A Cross Cultural Faith

After reviewing the way in which Christianity was eclipsed in Jerusalem, the Hellenistic world and now in Europe, Walls writes:

There is a significant feature of each of these demographic and cultural shifts of the Christian centre of gravity. In each case a threatened eclipse of Christianity was averted by its cross-cultural diffusion. Crossing cultural boundaries has been the life blood of historic Christianity. It is also noteworthy that most of the energy for the frontier crossing has come from the periphery rather than from the centre. The book of Acts suggests that it was not the apostles who were responsible for the breakthrough of Antioch, whereby Greek-speaking pagans heard of the Jewish messiah as the Lord Jesus, but quite unknown Jewish believers from Cyprus and Greece (Acts 11:19-20) (p.32).
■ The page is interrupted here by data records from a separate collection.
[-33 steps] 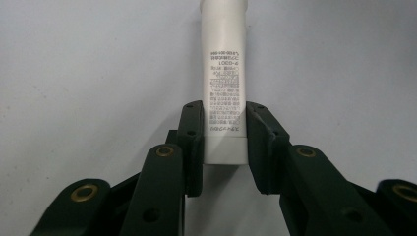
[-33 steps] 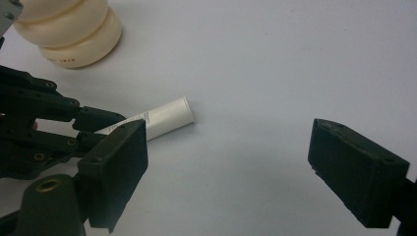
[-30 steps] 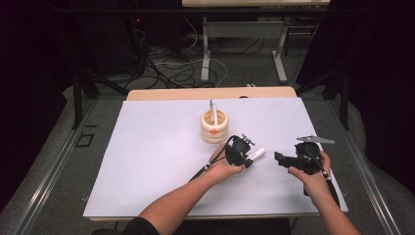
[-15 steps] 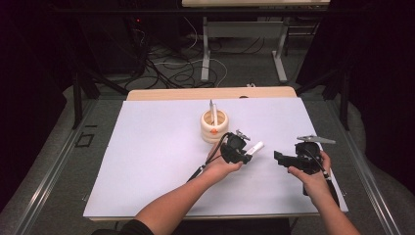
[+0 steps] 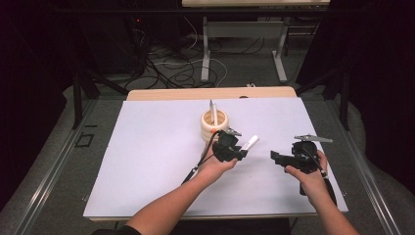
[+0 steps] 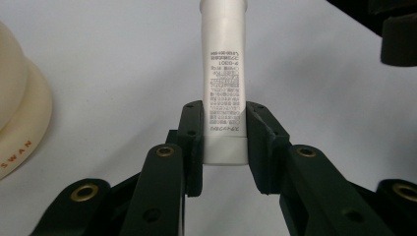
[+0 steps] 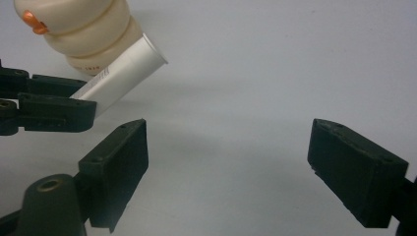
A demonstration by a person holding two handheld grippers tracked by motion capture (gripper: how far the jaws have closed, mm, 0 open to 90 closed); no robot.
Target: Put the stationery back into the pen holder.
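- Since the earlier frame my left gripper (image 5: 241, 148) has lifted toward the cream holder (image 5: 214, 124), clamping the white tube (image 6: 224, 93) above the surface (image 5: 147, 161).
- My right gripper (image 7: 226, 167) hangs open, holding nothing.

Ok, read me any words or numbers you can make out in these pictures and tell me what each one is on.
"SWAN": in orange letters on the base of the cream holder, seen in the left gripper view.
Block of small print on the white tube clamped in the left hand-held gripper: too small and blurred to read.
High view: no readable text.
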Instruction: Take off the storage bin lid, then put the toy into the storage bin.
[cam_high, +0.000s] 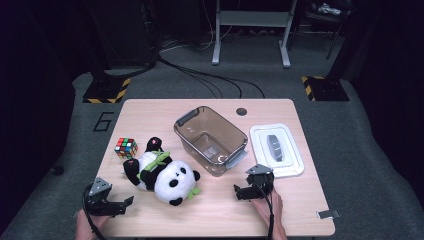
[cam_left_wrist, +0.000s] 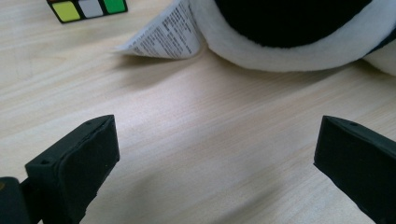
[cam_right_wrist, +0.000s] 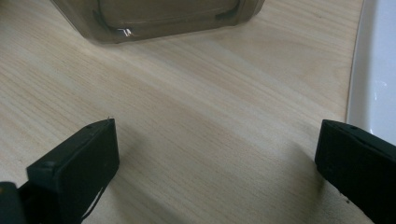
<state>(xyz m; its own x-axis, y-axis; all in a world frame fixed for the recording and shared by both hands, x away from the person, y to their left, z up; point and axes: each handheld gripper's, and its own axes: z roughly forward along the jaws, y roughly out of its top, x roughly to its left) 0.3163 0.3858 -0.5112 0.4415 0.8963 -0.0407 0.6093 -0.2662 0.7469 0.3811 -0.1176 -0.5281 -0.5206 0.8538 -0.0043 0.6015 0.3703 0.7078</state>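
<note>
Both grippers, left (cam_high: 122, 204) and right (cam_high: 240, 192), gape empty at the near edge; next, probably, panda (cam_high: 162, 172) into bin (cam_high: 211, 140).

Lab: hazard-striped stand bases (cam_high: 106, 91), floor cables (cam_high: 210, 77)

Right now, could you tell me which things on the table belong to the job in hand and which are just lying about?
In hand, as far as the grippers' positions suggest:
- plush panda, nearest the open left gripper
- clear storage bin, ahead of the open right gripper
- white lid, off the bin, beside it

Lying about:
- puzzle cube
- small metal clip at the table's edge
</note>
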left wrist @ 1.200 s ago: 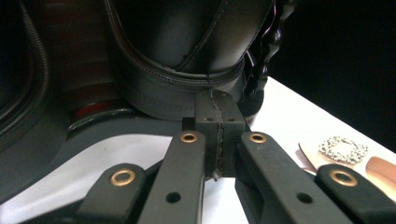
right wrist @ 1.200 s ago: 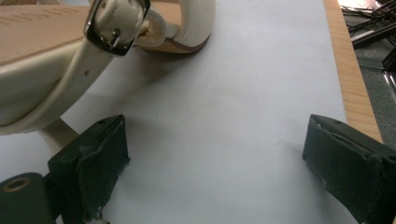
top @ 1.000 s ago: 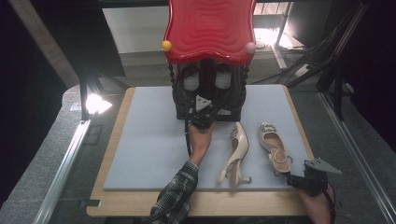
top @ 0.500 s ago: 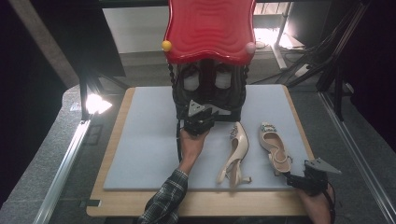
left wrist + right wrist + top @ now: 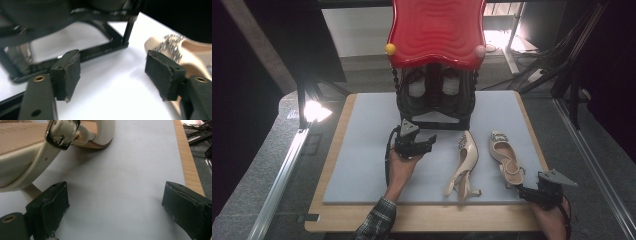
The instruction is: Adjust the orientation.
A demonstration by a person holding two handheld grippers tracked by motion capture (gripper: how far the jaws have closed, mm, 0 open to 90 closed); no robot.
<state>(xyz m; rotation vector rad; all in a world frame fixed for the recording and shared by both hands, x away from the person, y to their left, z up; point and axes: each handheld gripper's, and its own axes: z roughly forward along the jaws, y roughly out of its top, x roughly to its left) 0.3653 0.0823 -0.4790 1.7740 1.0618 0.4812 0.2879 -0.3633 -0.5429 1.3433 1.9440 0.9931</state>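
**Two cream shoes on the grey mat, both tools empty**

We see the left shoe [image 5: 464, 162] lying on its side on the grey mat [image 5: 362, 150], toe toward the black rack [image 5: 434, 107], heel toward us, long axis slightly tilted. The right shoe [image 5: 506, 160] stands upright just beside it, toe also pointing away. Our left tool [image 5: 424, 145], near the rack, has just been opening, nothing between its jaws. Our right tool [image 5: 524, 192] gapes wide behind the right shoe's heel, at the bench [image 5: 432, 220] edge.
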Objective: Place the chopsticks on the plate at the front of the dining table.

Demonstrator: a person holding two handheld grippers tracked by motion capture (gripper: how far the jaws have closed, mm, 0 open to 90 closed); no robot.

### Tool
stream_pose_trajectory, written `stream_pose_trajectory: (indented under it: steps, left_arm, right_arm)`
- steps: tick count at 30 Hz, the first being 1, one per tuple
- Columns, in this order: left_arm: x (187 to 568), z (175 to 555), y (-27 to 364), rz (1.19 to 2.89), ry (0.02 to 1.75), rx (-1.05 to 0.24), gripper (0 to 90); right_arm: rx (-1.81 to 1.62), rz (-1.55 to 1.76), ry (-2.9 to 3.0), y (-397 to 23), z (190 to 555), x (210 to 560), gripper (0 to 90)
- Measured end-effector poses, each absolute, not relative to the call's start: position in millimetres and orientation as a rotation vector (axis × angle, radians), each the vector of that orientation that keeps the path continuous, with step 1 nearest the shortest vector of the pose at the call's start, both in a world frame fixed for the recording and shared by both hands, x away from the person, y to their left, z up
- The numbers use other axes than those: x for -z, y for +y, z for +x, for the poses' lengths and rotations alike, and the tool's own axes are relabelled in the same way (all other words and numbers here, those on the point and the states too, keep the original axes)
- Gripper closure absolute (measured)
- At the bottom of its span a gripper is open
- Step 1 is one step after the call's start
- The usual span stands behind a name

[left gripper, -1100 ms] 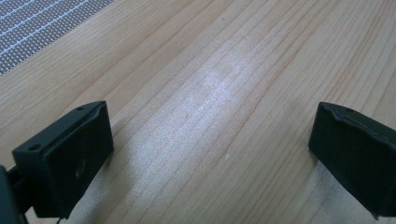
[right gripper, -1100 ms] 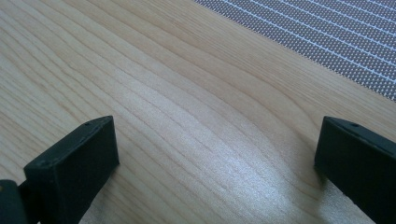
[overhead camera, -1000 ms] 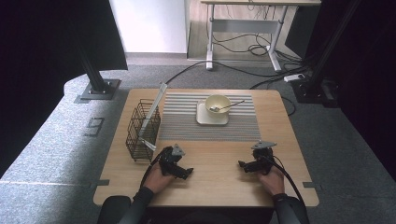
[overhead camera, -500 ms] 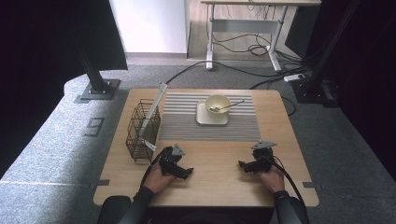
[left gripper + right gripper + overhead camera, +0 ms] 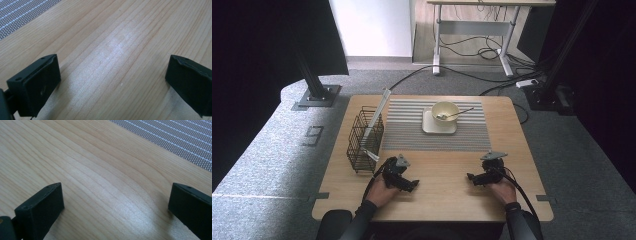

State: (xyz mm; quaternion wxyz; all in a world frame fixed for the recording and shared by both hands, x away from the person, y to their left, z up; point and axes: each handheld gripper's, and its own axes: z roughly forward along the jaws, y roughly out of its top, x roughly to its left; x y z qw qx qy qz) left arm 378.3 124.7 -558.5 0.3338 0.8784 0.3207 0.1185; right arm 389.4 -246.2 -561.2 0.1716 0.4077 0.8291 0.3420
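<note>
High view: both grippers rest low in the frame on the wooden table [image 5: 442,200], left gripper [image 5: 408,184] and right gripper [image 5: 473,178], jaws wide apart and empty. Nearest, upper centre, sits a bowl [image 5: 445,110] holding a spoon [image 5: 458,113] on a plate [image 5: 439,128]. Approach level, likely taking the spoon first. Bowl contents unclear.

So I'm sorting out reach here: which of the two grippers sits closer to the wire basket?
The left gripper; the wire basket stands just beyond it at the table's left side, while the right gripper rests across the table.
</note>
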Motion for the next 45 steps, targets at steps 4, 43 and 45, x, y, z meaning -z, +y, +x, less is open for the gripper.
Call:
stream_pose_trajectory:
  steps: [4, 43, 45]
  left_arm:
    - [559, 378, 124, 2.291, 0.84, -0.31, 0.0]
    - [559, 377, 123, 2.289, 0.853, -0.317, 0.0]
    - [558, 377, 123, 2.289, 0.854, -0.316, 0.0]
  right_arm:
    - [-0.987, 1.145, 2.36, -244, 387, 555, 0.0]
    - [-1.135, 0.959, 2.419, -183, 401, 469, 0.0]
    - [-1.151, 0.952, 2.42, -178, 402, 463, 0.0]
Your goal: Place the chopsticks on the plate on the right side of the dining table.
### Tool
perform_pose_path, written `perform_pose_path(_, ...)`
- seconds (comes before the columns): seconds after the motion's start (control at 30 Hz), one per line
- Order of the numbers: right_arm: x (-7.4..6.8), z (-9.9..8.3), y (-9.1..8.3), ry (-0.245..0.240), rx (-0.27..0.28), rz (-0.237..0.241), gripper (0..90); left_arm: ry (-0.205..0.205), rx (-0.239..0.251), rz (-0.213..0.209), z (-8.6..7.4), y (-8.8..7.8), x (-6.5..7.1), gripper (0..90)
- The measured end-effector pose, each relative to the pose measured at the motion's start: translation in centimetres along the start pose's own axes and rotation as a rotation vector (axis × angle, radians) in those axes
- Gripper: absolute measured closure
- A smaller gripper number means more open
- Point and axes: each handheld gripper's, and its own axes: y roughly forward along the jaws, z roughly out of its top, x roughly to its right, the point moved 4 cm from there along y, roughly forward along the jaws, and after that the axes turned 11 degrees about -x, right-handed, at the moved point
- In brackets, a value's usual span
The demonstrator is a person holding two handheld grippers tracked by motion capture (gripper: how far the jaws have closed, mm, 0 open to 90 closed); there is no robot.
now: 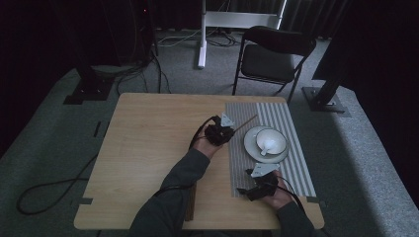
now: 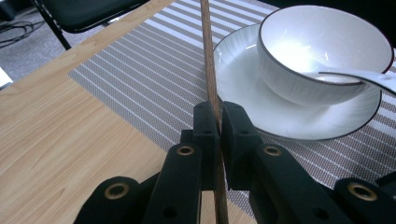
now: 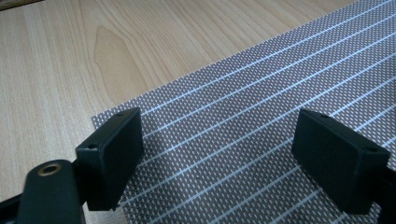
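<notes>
This looks like a recording studio or lab set up for staged work, not a home. A light wooden bench [image 1: 148, 148] stands alone on grey carpet [image 1: 59, 128], ringed by dark black curtains [image 1: 44, 34]. Black metal stand bases [image 1: 89, 89] sit bolted at the corners, loose black cables [image 1: 44, 192] trail over the floor, and a white metal frame [image 1: 207, 29] rises behind a black folding chair [image 1: 269, 57].

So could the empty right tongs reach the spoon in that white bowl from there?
Probably yes. The right tongs stand open and empty over the striped grey placemat, with bare mat between them and the white spoon in the dark-rimmed white bowl.
</notes>
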Motion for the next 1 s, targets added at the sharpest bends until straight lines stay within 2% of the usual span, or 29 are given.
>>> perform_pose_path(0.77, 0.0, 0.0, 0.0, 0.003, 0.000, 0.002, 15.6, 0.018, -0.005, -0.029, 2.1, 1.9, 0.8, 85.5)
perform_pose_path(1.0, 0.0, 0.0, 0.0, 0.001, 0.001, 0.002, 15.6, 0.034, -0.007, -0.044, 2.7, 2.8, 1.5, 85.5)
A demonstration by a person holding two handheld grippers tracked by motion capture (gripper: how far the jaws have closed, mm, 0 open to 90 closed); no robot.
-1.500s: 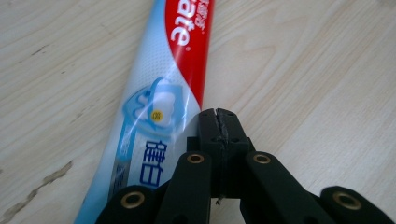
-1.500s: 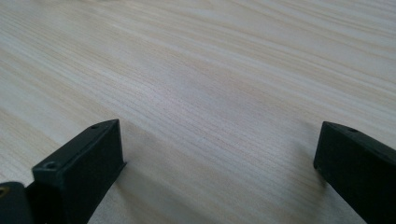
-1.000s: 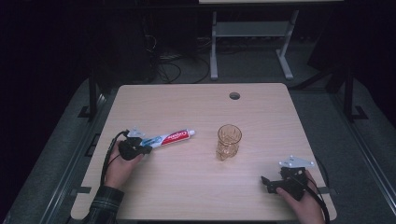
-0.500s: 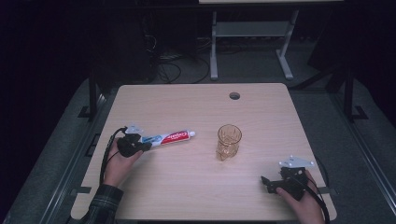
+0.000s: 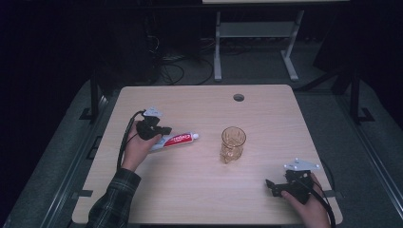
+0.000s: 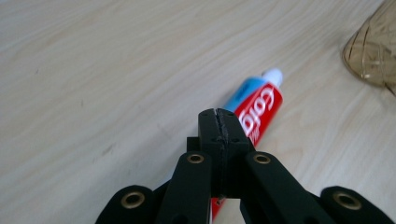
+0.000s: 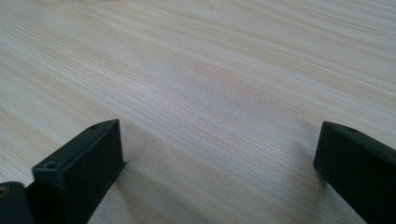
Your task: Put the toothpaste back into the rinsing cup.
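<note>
Left gripper (image 5: 159,133) pinches the flat tail of the toothpaste tube (image 5: 178,140), jaws pressed tight on it; high view places the tube left of centre on the counter (image 5: 190,199), cap pointing toward the amber glass (image 5: 233,144), apart from it. Left gripper view adds the tube's (image 6: 257,109) red label lettering, blue shoulder and white cap, with the glass (image 6: 371,51) at its top right edge. Right gripper (image 5: 280,185) rests near the counter's right front corner; right gripper view shows its jaws spread wide over bare wood (image 7: 210,93).
</note>
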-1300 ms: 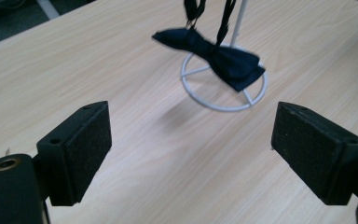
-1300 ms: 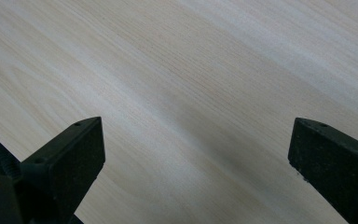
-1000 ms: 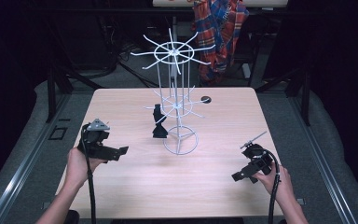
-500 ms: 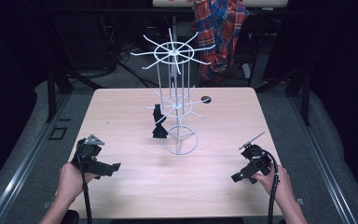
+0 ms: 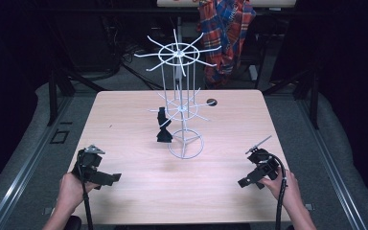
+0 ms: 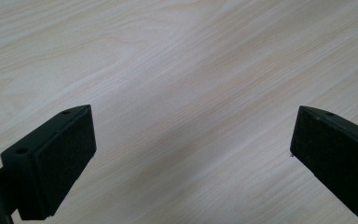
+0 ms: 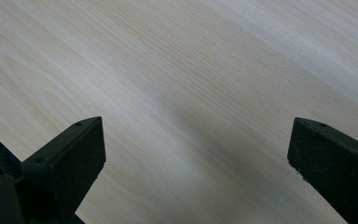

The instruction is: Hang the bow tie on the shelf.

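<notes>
Black clip (image 5: 163,125) hangs on the white wire rack (image 5: 182,108), mid-table, well apart from both your grippers. Your left gripper (image 5: 109,178), near-left edge, jaws wide, just finished opening, nothing between. Your right gripper (image 5: 247,181), near-right, likewise spread over bare table (image 5: 124,115).

A pale wooden table (image 5: 124,120) fills the middle, with a white wire rack (image 5: 179,103) standing upright near its centre on a ring base. A small black object (image 5: 163,126) hangs at the rack's lower tier of arms, on its left side, reaching down to the tabletop just beside the base ring. A dark round spot (image 5: 212,102) lies on the table behind the rack. The left gripper (image 5: 109,178) sits low at the near left edge, the right gripper (image 5: 247,181) at the near right — both well apart from the rack. A plaid cloth (image 5: 226,33) hangs beyond the table.
</notes>
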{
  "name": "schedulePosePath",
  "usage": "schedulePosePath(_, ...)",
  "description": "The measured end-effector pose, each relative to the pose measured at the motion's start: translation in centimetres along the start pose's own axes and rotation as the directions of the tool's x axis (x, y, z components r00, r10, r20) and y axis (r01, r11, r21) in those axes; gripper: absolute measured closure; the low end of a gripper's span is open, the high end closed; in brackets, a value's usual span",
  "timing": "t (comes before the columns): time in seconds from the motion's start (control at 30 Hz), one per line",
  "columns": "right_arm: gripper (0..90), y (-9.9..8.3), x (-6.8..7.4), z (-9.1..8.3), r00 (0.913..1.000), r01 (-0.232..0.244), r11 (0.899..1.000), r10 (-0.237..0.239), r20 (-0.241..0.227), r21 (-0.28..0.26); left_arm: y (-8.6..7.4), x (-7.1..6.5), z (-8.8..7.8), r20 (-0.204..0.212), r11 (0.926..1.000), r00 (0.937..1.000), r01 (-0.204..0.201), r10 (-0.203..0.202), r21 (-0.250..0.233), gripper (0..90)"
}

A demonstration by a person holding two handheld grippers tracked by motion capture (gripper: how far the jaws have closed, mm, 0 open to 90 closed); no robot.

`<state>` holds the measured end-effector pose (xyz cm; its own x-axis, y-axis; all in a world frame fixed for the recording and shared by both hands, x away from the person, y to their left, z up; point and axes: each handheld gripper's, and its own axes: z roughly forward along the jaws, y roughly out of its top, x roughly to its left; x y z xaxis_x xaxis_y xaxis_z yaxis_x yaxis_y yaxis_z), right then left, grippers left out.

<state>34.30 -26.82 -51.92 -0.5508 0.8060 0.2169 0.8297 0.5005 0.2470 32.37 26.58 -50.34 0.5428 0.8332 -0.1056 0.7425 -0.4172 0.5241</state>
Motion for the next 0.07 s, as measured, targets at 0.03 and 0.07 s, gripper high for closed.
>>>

However, despite the vital importance of the cross-cultural spread of Christianity to its survival, it is often marginalised and seen as far less important than keeping things going at the imagined centre. It was ever thus:

The whole Gentile mission of Paul and his colleagues must have seemed a sideline in comparison with the work in Zion, where the words of the prophets were daily fulfilled, where the Lord’s own brother was in regular attendance at the temple of God among the Covenant people of God at the place where the Lord would return (p.32).

The Church in Europe?

Wall’s work suggests that the current recession of the Church in Europe and its growth in the majority world fit into a historical process. It is not the first time that the church has blossomed at the periphery while declining at the centre. The question is, what do we make of it today? It bothers me that I rarely see people who are involved with the church in the UK interacting with Wall’s thinking. Plenty of missionaries and mission scholars read and benefit from his work, but very few who are based in the UK.

For what it’s worth, I don’t think that the near extinction of Christianity in Europe is inevitable in the next hundred years or so – though I don’t think it is impossible either. One factor which (as far as I am aware), Walls hasn’t looked at is the impact of migration on the transmission of the faith back into areas which once were the centre. Today people travel and relocate to an extent that is unique in history. Geographical and cultural barriers are broken down by mass travel and migration and a whole new generation of Christians, with a different outlook are coming to Europe at a time when Europeans are rejecting the Gospel. From my perspective; the future of the church in Europe in the mid-to-long-term lies in their hands.

Meanwhile, I’d love to see some people who are more qualified than I am on the state of the church in Europe seriously engaging with Walls – if you know of any, please point me in the right direction.